**Task details:**
All entries below are to be set down again, identical to the source.
⟨
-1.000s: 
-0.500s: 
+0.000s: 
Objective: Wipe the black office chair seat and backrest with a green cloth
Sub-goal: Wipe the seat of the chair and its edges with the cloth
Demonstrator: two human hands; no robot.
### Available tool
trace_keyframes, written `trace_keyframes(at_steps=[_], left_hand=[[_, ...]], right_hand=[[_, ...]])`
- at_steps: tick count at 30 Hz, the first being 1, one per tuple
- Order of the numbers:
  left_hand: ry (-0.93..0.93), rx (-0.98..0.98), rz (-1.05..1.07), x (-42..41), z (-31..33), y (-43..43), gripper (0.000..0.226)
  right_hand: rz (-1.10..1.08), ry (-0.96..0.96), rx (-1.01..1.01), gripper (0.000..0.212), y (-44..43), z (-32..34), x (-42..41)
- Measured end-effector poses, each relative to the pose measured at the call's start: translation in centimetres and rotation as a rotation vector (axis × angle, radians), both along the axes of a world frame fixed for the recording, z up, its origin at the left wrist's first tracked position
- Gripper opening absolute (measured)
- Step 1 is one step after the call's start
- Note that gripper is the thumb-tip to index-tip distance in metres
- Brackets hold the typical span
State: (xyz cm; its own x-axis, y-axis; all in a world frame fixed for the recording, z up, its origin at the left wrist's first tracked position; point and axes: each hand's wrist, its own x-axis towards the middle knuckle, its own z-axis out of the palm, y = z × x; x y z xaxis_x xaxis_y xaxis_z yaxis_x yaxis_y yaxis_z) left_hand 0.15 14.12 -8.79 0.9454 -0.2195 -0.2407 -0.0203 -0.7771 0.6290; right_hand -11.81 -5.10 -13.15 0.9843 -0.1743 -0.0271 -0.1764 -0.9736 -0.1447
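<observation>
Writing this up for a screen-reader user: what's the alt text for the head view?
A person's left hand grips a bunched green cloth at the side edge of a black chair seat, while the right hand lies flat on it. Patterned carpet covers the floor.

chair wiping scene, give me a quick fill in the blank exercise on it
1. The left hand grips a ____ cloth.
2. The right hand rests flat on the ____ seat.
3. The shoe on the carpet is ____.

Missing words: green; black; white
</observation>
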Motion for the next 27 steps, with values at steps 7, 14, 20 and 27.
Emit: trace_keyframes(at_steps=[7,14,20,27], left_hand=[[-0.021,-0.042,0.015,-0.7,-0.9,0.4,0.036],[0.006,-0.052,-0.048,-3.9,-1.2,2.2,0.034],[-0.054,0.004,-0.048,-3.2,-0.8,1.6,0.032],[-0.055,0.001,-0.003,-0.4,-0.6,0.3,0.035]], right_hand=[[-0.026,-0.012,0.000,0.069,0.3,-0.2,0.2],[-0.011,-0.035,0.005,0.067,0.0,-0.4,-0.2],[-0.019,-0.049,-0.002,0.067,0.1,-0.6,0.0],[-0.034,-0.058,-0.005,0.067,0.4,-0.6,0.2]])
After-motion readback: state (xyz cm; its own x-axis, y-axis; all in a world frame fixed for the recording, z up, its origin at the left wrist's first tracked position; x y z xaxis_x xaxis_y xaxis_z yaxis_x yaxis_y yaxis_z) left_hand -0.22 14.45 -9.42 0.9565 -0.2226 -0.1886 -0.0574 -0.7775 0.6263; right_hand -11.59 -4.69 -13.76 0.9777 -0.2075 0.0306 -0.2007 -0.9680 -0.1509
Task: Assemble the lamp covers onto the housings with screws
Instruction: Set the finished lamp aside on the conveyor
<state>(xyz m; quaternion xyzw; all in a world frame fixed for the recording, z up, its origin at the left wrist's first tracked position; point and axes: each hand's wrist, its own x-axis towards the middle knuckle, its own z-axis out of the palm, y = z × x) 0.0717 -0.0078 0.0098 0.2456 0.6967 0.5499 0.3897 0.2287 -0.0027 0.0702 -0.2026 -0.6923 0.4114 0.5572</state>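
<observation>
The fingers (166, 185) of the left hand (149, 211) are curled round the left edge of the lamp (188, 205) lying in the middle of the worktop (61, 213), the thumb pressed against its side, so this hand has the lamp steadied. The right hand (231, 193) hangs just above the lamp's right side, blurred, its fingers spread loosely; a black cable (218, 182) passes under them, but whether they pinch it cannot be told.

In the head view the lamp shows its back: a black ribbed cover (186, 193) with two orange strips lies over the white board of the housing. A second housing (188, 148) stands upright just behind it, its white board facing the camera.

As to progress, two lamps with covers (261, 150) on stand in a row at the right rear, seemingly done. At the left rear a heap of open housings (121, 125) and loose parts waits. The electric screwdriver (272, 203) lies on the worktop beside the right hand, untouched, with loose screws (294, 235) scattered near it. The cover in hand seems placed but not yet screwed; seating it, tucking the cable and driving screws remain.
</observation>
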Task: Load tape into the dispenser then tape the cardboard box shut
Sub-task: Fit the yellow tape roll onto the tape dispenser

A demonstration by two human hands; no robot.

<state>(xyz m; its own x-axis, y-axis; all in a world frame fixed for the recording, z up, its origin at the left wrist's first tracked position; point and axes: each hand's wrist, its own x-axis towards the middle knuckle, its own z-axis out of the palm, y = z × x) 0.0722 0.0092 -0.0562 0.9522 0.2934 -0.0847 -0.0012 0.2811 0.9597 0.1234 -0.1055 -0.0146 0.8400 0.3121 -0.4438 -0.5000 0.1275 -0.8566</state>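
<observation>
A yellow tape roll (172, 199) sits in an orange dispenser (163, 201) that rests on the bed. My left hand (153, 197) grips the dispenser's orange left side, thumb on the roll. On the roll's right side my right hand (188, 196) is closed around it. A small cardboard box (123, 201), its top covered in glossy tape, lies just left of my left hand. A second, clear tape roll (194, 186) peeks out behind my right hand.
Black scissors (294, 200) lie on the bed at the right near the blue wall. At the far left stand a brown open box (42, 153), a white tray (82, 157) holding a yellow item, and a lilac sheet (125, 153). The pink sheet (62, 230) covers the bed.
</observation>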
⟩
**Task result:**
-1.000s: 
-0.500s: 
+0.000s: 
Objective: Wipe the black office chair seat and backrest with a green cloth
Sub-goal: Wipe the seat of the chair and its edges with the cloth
Demonstrator: two human hands; no robot.
### Available tool
trace_keyframes, written `trace_keyframes(at_steps=[_], left_hand=[[_, ...]], right_hand=[[_, ...]])`
- at_steps: tick count at 30 Hz, the first being 1, one per tuple
- Order of the numbers:
  left_hand: ry (-0.93..0.93), rx (-0.98..0.98), rz (-1.05..1.07), x (-42..41), z (-31..33), y (-43..43), gripper (0.000..0.226)
  right_hand: rz (-1.10..1.08), ry (-0.96..0.96), rx (-1.01..1.01), gripper (0.000..0.212), y (-44..43), z (-32..34), x (-42..41)
- Measured end-effector poses, each relative to the pose measured at the call's start: translation in centimetres and rotation as a rotation vector (axis × angle, radians), both along the axes of a world frame fixed for the recording, z up, its origin at the left wrist's first tracked position
- Gripper opening absolute (measured)
- Step 1 is one step after the call's start
- Note that gripper is the thumb-tip to index-tip distance in metres
- Brackets hold the typical span
State: (xyz cm; its own x-axis, y-axis; all in a world frame fixed for the recording, z up, its origin at the left wrist's first tracked position; point and axes: each hand's wrist, its own x-axis towards the middle knuckle, its own z-axis out of the palm, y = z × x; x y z xaxis_x xaxis_y xaxis_z yaxis_x yaxis_y yaxis_z) left_hand 0.15 14.12 -8.79 0.9454 -0.2195 -0.2407 -0.0203 -0.7771 0.6290; right_hand -11.81 -5.10 -13.15 0.9843 -0.1743 -0.0271 -0.1764 -0.9736 -0.1447
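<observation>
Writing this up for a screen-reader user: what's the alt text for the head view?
A person's left hand grips a bunched green cloth at the side edge of a black chair seat, while the right hand lies flat on it. Patterned carpet covers the floor.

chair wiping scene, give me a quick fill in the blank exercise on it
1. The left hand grips a ____ cloth.
2. The right hand rests flat on the ____ seat.
3. The shoe on the carpet is ____.

Missing words: green; black; white
</observation>
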Motion for the next 27 steps, with values at steps 7, 14, 20 and 27.
Emit: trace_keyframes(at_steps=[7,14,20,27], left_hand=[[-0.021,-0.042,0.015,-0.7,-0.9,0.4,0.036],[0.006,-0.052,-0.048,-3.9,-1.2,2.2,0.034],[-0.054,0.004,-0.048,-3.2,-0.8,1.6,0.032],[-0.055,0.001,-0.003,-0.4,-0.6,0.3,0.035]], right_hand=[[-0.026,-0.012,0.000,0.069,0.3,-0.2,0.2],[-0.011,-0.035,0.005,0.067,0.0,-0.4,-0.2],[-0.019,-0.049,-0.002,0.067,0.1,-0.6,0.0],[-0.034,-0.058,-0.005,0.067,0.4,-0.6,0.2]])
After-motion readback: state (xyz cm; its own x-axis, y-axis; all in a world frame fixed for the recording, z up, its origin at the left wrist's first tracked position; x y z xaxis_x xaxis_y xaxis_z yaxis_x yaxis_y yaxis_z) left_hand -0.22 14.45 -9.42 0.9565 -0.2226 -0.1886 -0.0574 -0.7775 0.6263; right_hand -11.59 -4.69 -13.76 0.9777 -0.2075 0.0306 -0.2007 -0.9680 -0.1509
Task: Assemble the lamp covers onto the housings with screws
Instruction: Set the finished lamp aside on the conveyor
<state>(xyz m; quaternion xyzw; all in a world frame fixed for the recording, z up, its origin at the left wrist's first tracked position; point and axes: each hand's wrist, its own x-axis towards the middle knuckle, its own z-axis out of the palm, y = z × x) 0.0717 -0.0078 0.0098 0.2456 0.6967 0.5499 0.3897 0.2287 -0.0027 0.0702 -0.2026 -0.6923 0.4114 0.5572</state>
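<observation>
The fingers (166, 185) of the left hand (149, 211) are curled round the left edge of the lamp (188, 205) lying in the middle of the worktop (61, 213), the thumb pressed against its side, so this hand has the lamp steadied. The right hand (231, 193) hangs just above the lamp's right side, blurred, its fingers spread loosely; a black cable (218, 182) passes under them, but whether they pinch it cannot be told.

In the head view the lamp shows its back: a black ribbed cover (186, 193) with two orange strips lies over the white board of the housing. A second housing (188, 148) stands upright just behind it, its white board facing the camera.

As to progress, two lamps with covers (261, 150) on stand in a row at the right rear, seemingly done. At the left rear a heap of open housings (121, 125) and loose parts waits. The electric screwdriver (272, 203) lies on the worktop beside the right hand, untouched, with loose screws (294, 235) scattered near it. The cover in hand seems placed but not yet screwed; seating it, tucking the cable and driving screws remain.
</observation>
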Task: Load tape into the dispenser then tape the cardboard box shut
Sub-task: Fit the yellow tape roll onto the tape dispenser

A demonstration by two human hands; no robot.

<state>(xyz m; its own x-axis, y-axis; all in a world frame fixed for the recording, z up, its origin at the left wrist's first tracked position; point and axes: each hand's wrist, its own x-axis towards the middle knuckle, its own z-axis out of the palm, y = z × x) 0.0722 0.0092 -0.0562 0.9522 0.2934 -0.0847 -0.0012 0.2811 0.9597 0.1234 -0.1055 -0.0146 0.8400 0.3121 -0.4438 -0.5000 0.1275 -0.8566</state>
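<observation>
A yellow tape roll (172, 199) sits in an orange dispenser (163, 201) that rests on the bed. My left hand (153, 197) grips the dispenser's orange left side, thumb on the roll. On the roll's right side my right hand (188, 196) is closed around it. A small cardboard box (123, 201), its top covered in glossy tape, lies just left of my left hand. A second, clear tape roll (194, 186) peeks out behind my right hand.
Black scissors (294, 200) lie on the bed at the right near the blue wall. At the far left stand a brown open box (42, 153), a white tray (82, 157) holding a yellow item, and a lilac sheet (125, 153). The pink sheet (62, 230) covers the bed.
</observation>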

This answer is complete as written.